Clifford, who couldn’t sleep, gambled all night with Mrs. Bolton, till she was too sleepy almost to live.
And the day came round for Hilda to arrive. Connie had arranged with Mellors that if everything promised well for their night together, she would hang a green shawl out of the window. If there were frustration, a red one.
Mrs. Bolton helped Connie to pack.
“It will be so good for your ladyship to have a change.”
“I think it will. You don’t mind having Sir Clifford on your hands alone for a time, do you?”
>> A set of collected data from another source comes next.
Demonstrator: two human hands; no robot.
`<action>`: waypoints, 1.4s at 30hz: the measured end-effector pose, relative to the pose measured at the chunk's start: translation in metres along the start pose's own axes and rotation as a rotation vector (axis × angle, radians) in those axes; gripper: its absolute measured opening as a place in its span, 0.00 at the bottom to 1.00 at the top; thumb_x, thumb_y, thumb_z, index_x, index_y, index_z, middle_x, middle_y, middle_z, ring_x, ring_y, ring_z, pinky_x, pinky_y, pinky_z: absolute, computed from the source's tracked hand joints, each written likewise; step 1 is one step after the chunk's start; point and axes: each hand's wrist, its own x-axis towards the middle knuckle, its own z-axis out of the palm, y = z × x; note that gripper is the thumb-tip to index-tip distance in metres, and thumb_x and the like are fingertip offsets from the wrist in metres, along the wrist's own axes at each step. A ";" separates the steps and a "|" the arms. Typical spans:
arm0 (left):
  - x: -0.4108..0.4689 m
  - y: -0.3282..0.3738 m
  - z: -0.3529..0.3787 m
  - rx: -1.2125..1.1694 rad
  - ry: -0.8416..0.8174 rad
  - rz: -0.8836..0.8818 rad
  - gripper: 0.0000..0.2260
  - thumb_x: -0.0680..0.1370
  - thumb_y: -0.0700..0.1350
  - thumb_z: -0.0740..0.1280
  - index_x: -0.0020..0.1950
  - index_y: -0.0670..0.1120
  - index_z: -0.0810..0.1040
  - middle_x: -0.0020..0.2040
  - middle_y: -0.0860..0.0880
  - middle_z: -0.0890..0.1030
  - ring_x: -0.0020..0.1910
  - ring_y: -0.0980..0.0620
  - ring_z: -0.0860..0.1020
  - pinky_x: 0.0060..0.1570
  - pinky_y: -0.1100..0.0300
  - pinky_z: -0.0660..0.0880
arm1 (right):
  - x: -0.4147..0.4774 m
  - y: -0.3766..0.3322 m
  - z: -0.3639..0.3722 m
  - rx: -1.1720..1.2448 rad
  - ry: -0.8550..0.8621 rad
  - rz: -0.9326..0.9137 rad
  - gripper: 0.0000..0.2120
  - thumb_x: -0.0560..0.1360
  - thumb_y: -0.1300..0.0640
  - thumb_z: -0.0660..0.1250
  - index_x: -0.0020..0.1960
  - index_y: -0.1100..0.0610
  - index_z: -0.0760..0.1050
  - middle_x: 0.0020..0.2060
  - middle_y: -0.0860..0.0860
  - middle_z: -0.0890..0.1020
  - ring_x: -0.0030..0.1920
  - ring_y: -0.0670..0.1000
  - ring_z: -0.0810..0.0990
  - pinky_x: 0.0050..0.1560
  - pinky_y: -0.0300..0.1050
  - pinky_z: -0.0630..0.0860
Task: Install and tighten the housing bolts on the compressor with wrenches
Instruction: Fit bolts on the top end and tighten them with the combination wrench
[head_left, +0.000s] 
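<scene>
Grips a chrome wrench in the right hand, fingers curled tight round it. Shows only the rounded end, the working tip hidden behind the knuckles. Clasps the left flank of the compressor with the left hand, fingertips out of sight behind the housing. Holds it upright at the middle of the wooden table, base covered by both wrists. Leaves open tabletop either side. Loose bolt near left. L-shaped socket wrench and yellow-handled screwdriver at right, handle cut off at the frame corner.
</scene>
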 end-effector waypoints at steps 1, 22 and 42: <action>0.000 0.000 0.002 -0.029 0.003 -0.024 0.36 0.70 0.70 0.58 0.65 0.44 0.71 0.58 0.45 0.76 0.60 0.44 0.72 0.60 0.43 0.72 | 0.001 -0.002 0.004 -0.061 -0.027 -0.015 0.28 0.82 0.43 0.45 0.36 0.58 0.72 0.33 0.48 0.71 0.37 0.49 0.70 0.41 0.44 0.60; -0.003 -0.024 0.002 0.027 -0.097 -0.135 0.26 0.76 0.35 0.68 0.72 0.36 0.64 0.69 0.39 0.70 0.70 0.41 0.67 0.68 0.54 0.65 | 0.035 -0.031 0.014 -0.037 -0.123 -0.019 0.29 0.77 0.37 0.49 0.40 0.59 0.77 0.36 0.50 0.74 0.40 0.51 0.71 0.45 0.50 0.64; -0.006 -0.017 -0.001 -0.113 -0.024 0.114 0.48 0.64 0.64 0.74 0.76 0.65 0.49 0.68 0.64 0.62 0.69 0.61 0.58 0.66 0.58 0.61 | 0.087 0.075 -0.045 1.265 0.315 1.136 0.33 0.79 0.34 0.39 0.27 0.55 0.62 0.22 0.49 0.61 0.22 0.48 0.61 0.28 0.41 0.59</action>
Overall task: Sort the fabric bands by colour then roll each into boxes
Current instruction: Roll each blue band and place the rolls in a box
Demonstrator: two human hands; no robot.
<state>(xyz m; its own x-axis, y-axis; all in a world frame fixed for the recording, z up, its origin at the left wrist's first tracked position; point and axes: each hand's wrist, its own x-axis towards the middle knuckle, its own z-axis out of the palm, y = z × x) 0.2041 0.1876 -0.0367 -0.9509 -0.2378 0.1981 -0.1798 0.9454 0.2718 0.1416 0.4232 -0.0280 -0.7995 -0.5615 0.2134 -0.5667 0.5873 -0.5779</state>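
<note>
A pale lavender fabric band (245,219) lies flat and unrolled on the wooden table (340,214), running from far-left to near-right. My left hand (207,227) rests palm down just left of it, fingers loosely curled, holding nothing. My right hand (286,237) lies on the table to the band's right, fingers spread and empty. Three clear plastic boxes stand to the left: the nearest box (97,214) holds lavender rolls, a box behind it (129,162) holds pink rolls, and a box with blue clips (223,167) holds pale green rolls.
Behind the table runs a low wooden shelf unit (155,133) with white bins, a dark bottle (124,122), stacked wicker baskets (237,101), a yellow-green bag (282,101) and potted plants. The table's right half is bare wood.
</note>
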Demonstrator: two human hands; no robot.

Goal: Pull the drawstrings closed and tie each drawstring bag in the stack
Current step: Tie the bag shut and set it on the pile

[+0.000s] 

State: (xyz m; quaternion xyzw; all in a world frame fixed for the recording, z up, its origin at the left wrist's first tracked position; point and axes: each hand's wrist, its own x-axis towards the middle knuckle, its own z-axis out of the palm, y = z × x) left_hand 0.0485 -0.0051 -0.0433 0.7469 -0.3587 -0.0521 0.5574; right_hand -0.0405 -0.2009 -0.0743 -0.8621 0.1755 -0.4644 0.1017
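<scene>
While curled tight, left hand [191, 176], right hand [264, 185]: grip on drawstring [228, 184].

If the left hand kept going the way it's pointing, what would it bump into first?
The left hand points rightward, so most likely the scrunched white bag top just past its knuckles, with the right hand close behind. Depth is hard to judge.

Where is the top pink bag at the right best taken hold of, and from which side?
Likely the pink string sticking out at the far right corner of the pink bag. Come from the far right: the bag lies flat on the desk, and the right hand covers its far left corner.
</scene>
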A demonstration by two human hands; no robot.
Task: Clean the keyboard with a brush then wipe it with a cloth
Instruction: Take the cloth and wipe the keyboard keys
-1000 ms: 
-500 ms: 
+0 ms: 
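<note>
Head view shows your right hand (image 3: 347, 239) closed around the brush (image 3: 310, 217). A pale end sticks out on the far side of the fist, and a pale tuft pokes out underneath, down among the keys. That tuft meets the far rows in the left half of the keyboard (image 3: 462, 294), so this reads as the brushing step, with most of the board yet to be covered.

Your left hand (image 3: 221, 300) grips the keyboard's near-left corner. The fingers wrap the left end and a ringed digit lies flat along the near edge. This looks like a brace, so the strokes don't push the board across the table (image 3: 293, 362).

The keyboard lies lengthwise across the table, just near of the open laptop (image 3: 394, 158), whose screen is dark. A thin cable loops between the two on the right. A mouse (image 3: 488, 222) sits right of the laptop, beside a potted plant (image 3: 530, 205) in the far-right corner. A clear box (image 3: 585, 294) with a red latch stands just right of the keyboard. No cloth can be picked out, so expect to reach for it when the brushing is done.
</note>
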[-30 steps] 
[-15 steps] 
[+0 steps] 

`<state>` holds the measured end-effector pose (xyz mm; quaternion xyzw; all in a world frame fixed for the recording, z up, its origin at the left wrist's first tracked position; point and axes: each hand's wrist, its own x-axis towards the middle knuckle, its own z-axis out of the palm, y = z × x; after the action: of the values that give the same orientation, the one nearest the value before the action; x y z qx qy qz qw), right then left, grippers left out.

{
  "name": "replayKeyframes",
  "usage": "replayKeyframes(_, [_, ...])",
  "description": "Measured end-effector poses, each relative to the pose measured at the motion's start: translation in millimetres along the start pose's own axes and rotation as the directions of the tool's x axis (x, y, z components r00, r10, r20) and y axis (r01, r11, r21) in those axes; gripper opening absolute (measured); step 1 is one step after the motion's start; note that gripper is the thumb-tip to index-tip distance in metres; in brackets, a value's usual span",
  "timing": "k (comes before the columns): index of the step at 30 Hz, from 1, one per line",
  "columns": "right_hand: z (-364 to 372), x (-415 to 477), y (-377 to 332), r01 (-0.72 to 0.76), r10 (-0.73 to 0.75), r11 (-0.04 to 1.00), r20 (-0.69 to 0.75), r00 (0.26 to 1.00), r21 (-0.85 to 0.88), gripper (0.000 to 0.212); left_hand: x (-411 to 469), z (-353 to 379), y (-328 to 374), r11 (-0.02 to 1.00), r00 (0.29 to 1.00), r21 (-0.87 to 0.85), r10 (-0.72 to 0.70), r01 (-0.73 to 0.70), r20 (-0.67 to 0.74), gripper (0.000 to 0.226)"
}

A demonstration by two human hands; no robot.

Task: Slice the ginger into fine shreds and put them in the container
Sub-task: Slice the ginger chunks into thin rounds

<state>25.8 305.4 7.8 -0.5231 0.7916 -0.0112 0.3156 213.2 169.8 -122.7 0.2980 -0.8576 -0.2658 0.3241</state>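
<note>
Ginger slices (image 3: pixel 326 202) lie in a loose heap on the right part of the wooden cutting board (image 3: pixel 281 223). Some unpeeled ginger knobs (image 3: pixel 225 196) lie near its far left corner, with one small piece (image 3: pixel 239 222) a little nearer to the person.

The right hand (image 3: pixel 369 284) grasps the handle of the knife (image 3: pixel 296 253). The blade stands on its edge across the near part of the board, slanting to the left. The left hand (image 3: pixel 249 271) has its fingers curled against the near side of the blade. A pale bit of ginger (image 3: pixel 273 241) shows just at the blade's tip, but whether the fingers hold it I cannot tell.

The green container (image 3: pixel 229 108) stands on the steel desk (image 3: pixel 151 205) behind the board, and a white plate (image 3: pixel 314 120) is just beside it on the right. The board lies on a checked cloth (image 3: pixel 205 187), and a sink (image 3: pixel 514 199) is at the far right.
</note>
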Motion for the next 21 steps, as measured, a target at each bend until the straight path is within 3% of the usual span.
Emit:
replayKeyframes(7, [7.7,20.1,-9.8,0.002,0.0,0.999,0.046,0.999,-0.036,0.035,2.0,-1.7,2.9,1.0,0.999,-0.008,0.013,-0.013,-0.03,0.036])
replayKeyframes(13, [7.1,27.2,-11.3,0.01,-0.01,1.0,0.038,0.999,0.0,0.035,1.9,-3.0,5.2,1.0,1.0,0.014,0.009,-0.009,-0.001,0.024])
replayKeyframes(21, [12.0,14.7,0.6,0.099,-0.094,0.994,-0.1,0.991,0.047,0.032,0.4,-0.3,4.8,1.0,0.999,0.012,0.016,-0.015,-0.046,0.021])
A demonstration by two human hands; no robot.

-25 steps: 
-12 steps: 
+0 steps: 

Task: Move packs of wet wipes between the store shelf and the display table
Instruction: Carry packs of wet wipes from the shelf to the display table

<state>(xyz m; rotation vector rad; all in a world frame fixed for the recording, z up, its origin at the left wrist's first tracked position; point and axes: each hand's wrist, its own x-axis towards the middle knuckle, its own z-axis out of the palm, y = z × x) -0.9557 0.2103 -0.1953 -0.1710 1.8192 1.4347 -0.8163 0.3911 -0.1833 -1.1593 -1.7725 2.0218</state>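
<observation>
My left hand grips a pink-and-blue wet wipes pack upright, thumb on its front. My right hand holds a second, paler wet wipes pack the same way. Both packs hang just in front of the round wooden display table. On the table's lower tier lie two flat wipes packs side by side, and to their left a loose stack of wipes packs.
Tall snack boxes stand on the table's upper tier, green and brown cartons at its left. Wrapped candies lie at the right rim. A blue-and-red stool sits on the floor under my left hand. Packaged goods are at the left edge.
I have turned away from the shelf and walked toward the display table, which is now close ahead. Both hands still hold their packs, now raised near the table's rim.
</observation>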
“Oh, no! I can manage him quite all right. I mean, I can do all he needs me to do. Don’t you think he’s better than he used to be?”
“Oh much! You do wonders with him.”
“Do I though! But men are all alike: just babies, and you have to flatter them and wheedle them and let them think they’re having their own way. Don’t you find it so, my Lady!”
“I’m afraid I haven’t much experience.”